Dr. McDonough opined that the skull fractures of the deceased are consistent with the deceased falling from the window to the ground three stories below and not due to the deceased's head being squeezed through a space smaller than itself. Dr. McDonough based his conclusions on the facts that deceased's head was just squeezed through a space smaller than itself during the birth process and the skull had not yet fused. (9/19/06 Tr. pg. 24 - 25, ln. 7).

Conclusions of Law & Analysis

A person is guilty of murder in the second degree when "under circumstances evincing a depraved indifference to human life, he recklessly engages in conduct which creates a grave risk of death to another person, and thereby caused the death of another.

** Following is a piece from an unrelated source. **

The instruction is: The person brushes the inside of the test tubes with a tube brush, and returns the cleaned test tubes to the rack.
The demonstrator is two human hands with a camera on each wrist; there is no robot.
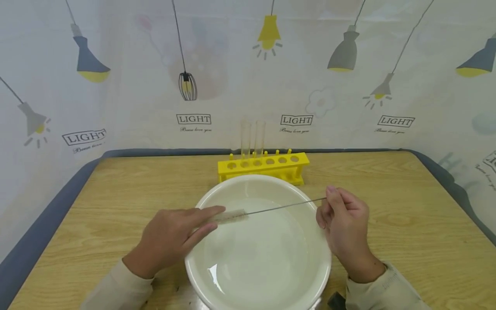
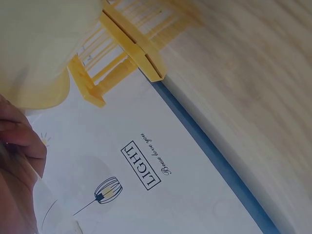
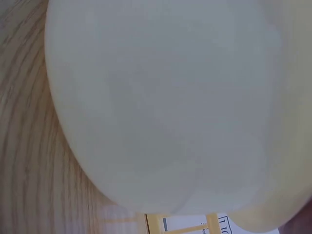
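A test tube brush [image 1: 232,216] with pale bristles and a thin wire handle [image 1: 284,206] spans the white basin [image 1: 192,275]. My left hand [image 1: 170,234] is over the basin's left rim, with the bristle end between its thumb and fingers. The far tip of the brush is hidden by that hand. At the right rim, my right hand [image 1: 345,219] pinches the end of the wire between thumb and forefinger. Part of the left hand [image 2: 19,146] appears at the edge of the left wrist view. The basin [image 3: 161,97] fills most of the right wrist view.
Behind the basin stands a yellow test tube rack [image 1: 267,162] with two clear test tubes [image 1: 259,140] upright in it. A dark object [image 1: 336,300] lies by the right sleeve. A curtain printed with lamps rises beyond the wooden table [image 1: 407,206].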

P.L. § 125.25(2).

Under People v. Register, 60 NY2d 270 (1983), a crime charged containing the element of "depraved indifference" did not address the defendant's mens rea but rather the "factual setting [*8]in which the conduct must occur."[FN8] In December 2005, the New York State Court of Appeals decided one of the first cases which would ultimately lead to the reversal of Register. People v Suarez, 6 NY3d 202 (2005), which included the companion case of People v. McPherson, redefined what constitutes depraved indifference murder. In Suarez, during an argument, the defendant stabbed his girlfriend with a knife and then fled the scene where the victim ultimately bled to death. In Mcpherson, the defendant stabbed her boyfriend with a knife, called 911 but left the scene before the ambulance arrived. The victim bled to death at the hospital. Distinguishing depraved indifference murder from intentional murder and intentional manslaughter and in turn paving the road to establish depraved indifference as a culpable mental state, the Court of Appeals intimated that one can not intend to kill another person and in the same breath be indifferent as to whether that person lives or dies. "A defendant who intends to injure or kill a person cannot be generally said to be indifferent' depravedly or otherwise to the fate of that person." Suarez at 211. Further, depraved indifference murder is distinguished from reckless manslaughter because of the additional requirement that an independent finding occur as to the circumstances evincing depraved indifference murder, regardless of whether the risk of death was grave or substantial. Suarez, 213-214. Both Suarez' and McPherson's convictions of depraved indifference murder were overturned as the acts while intentional and reckless, respectively, did not evince the requisite mental state of "utter depravity, uncommon brutality and inhuman cruelty". Suarez at 216.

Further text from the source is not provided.